- _Task directions_
Copy out all the entries word for word.

- _Material shown_
%%

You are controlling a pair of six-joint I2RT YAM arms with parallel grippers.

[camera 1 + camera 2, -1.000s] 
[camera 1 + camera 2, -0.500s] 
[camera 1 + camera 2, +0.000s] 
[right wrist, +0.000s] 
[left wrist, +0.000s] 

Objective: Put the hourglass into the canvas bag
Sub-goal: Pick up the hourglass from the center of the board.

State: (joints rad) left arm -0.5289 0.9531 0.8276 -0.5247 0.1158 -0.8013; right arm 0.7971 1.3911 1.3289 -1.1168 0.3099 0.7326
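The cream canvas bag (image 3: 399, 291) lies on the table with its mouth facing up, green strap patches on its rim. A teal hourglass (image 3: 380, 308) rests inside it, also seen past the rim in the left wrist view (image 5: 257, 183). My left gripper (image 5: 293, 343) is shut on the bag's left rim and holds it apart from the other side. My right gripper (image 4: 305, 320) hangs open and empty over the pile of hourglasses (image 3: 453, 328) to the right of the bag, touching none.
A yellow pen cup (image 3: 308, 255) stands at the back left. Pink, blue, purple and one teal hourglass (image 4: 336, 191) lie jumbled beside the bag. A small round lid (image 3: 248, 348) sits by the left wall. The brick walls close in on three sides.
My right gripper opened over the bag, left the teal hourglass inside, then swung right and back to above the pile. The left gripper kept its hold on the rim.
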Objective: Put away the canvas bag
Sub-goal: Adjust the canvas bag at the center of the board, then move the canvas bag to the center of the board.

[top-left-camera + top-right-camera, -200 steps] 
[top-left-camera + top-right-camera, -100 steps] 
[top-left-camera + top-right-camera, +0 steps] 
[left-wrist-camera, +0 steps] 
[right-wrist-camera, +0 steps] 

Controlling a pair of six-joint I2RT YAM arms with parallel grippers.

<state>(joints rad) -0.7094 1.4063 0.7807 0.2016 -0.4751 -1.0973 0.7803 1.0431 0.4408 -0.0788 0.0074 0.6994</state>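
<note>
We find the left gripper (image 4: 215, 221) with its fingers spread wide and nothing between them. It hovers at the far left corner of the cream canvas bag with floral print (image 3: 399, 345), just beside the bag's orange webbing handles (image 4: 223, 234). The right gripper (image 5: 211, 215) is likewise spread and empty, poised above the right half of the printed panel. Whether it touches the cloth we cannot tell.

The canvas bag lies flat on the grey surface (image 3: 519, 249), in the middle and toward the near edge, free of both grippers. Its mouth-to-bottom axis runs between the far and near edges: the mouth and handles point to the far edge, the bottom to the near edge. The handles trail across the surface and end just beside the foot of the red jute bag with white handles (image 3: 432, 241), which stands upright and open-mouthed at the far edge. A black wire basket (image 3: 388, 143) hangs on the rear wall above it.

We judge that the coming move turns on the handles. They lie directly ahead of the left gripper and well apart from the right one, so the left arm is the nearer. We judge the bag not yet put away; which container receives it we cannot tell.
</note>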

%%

- _Expected output_
You are controlling a pair of six-joint I2RT YAM arms with parallel grippers.

[camera 1 + camera 2, -1.000s] 
[camera 1 + camera 2, -0.500s] 
[camera 1 + camera 2, +0.000s] 
[right wrist, +0.000s] 
[left wrist, +0.000s] 

Objective: Put the hourglass into the canvas bag
Sub-goal: Pick up the hourglass from the center of the board.

State: (joints rad) left arm -0.5289 0.9531 0.8276 -0.5247 0.1158 -0.8013; right arm 0.7971 1.3911 1.3289 -1.1168 0.3099 0.7326
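The cream canvas bag (image 3: 399, 291) lies on the table with its mouth facing up, green strap patches on its rim. A teal hourglass (image 3: 380, 308) rests inside it, also seen past the rim in the left wrist view (image 5: 257, 183). My left gripper (image 5: 293, 343) is shut on the bag's left rim and holds it apart from the other side. My right gripper (image 4: 305, 320) hangs open and empty over the pile of hourglasses (image 3: 453, 328) to the right of the bag, touching none.
A yellow pen cup (image 3: 308, 255) stands at the back left. Pink, blue, purple and one teal hourglass (image 4: 336, 191) lie jumbled beside the bag. A small round lid (image 3: 248, 348) sits by the left wall. The brick walls close in on three sides.
My right gripper opened over the bag, left the teal hourglass inside, then swung right and back to above the pile. The left gripper kept its hold on the rim.
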Objective: Put away the canvas bag
Sub-goal: Adjust the canvas bag at the center of the board, then move the canvas bag to the center of the board.

[top-left-camera + top-right-camera, -200 steps] 
[top-left-camera + top-right-camera, -100 steps] 
[top-left-camera + top-right-camera, +0 steps] 
[left-wrist-camera, +0 steps] 
[right-wrist-camera, +0 steps] 

Controlling a pair of six-joint I2RT YAM arms with parallel grippers.

<state>(joints rad) -0.7094 1.4063 0.7807 0.2016 -0.4751 -1.0973 0.7803 1.0431 0.4408 -0.0788 0.0074 0.6994</state>
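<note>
We find the left gripper (image 4: 215, 221) with its fingers spread wide and nothing between them. It hovers at the far left corner of the cream canvas bag with floral print (image 3: 399, 345), just beside the bag's orange webbing handles (image 4: 223, 234). The right gripper (image 5: 211, 215) is likewise spread and empty, poised above the right half of the printed panel. Whether it touches the cloth we cannot tell.

The canvas bag lies flat on the grey surface (image 3: 519, 249), in the middle and toward the near edge, free of both grippers. Its mouth-to-bottom axis runs between the far and near edges: the mouth and handles point to the far edge, the bottom to the near edge. The handles trail across the surface and end just beside the foot of the red jute bag with white handles (image 3: 432, 241), which stands upright and open-mouthed at the far edge. A black wire basket (image 3: 388, 143) hangs on the rear wall above it.

We judge that the coming move turns on the handles. They lie directly ahead of the left gripper and well apart from the right one, so the left arm is the nearer. We judge the bag not yet put away; which container receives it we cannot tell.
</note>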

No further output is needed for the exercise.